What the task requires: Once "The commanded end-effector" turns up in a line below, reproduce that line and those after it exactly, stopping after the line with "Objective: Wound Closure"; leave pictures out.

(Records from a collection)
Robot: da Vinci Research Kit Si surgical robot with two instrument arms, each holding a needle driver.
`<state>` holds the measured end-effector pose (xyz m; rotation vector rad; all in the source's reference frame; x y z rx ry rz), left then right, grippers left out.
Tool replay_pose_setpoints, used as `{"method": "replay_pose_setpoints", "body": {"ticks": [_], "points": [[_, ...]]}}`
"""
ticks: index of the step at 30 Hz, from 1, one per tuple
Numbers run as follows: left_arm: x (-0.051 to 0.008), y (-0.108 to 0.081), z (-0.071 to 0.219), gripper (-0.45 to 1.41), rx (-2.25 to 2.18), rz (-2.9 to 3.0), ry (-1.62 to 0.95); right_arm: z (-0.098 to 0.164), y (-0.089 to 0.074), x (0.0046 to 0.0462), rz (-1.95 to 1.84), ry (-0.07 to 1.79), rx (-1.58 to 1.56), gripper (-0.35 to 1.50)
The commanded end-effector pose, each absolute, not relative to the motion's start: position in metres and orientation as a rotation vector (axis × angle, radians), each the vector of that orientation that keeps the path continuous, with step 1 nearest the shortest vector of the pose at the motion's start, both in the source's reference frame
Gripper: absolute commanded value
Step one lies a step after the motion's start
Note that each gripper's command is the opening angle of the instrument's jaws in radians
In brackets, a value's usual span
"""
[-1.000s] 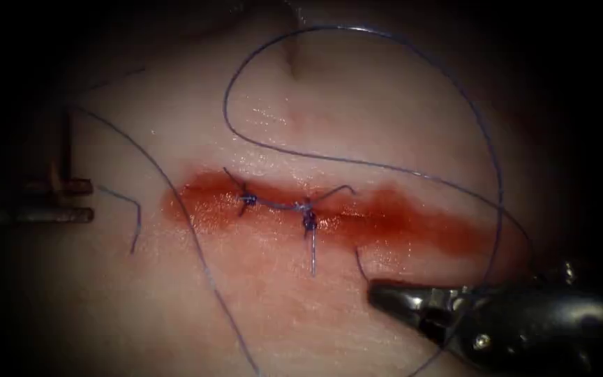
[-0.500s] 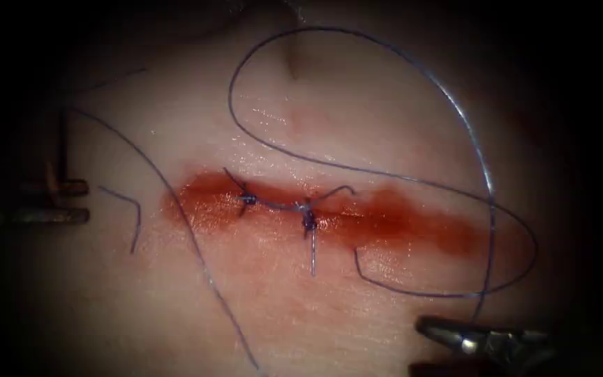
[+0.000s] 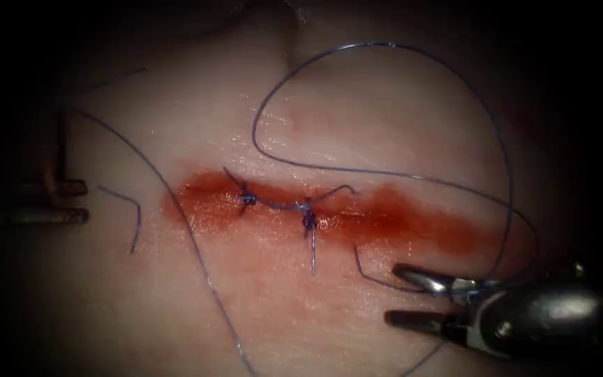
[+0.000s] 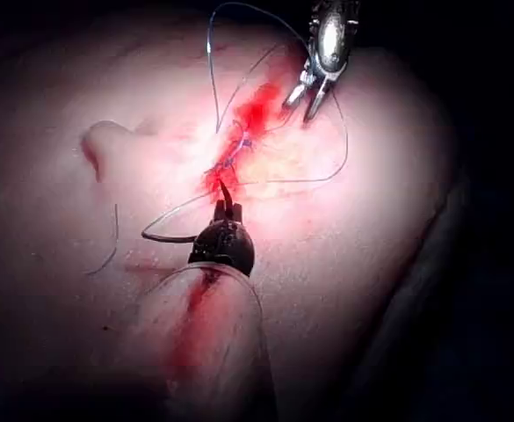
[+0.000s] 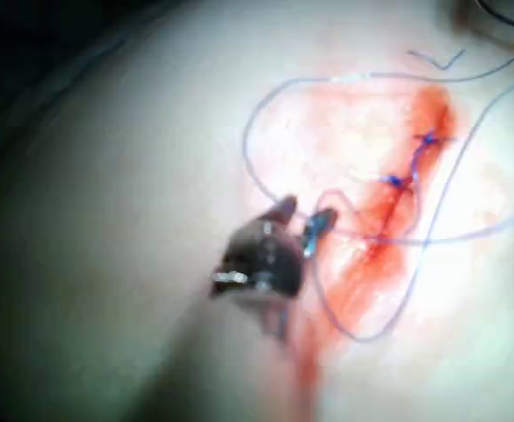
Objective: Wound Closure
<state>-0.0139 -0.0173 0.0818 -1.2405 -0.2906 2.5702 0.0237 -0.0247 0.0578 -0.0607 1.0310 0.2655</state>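
The cut (image 3: pixel 329 213) runs across the tissue (image 3: pixel 385 119), stained with red fluid (image 3: pixel 413 223), and carries two knots (image 3: pixel 307 218) tied at its left half. The thread (image 3: pixel 385 174) leaves the tissue on the near side of the cut, just left of the right claw (image 3: pixel 393 294), passes by its upper jaw, then swings in a wide loop behind the claw and over the cut's far side. The right claw stands with its jaws well apart, holding nothing; the thread lies against the upper jaw without being gripped. The needle cannot be made out. A cut end of thread (image 3: pixel 128 213) lies well to the claw's left. The left claw (image 4: pixel 228 211) hovers by the cut's left end, jaws seemingly together, nothing visibly gripped.
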Motion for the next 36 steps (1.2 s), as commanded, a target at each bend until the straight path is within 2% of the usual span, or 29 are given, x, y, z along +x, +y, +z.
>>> {"method": "replay_pose_setpoints", "body": {"ticks": [1, 9, 10, 12, 20, 36], "points": [[-0.0145, -0.0181, 0.0825, -0.45, -1.24, 2.569, -0.295, 0.0589, -0.0254, 0.0251, 0.278, 1.038, -0.063, 0.46], [-0.0147, -0.0183, 0.0826, -0.45, -1.243, 2.569, -0.298, 0.0601, -0.0238, 0.0278, 0.313, 1.029, -0.085, 0.54], [-0.0147, -0.0183, 0.0826, -0.45, -1.24, 2.571, -0.3, 0.0601, -0.0238, 0.028, 0.314, 1.029, -0.086, 0.29], [-0.0147, -0.0183, 0.0826, -0.45, -1.24, 2.571, -0.3, 0.0601, -0.024, 0.0278, 0.316, 1.036, -0.079, -0.35], [-0.0147, -0.0183, 0.0826, -0.45, -1.24, 2.571, -0.3, 0.0593, -0.0246, 0.0268, 0.273, 1.032, -0.015, -0.35], [-0.0147, -0.0183, 0.0826, -0.45, -1.24, 2.571, -0.3, 0.0551, -0.0293, 0.0288, 0.142, 1.053, 0.137, -0.35]]}}
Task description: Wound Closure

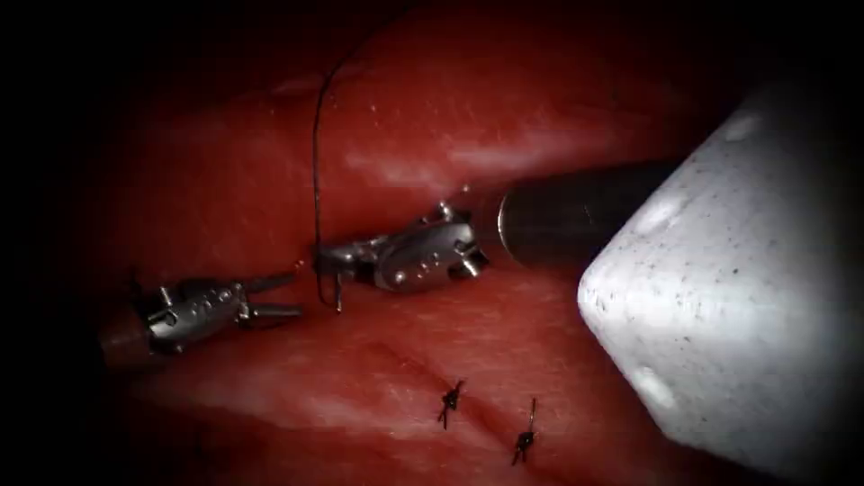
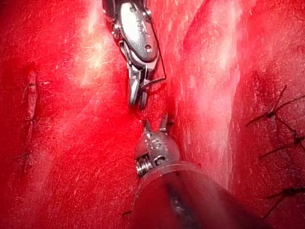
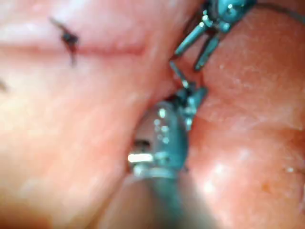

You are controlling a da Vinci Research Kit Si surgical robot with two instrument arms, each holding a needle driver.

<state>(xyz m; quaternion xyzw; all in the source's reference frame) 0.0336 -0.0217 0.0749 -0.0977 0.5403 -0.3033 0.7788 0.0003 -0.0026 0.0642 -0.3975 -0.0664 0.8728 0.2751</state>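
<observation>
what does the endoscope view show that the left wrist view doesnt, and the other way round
Endoscope: the thread runs far up the tissue from the right tool, and two stitches lie lower down. Left wrist: three stitches, and a narrow seam in the tissue. Both: the right tool's jaws are shut on the thread, and the left tool is open and holds nothing, its tips apart from the right tool's. I cannot pick out the needle.

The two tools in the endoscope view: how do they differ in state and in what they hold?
The left tool has open jaws and holds nothing; the right tool has shut jaws on the needle. The thread rises from the right tool, none from the left. Both lie over the tissue, tips facing.
</observation>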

Response to this task:
The commanded end-effector pose, each absolute, not relative to the motion's start: position in metres and orientation as a rotation vector (axis × angle, radians), each the vector of that orientation that keeps the path continuous, with step 1 nearest the shortest vector of the pose at the motion's start, both in the source's reference frame
Gripper: absolute commanded value
Step one lies a step after the motion's start
Note that each gripper's command is the opening angle of the instrument's jaws in radians
In brackets, a value's usual span
"""
[-1.000s] 
[-0.500s] 
[+0.000s] 
[+0.000s] 
[+0.000s] 
Objective: Wound Closure

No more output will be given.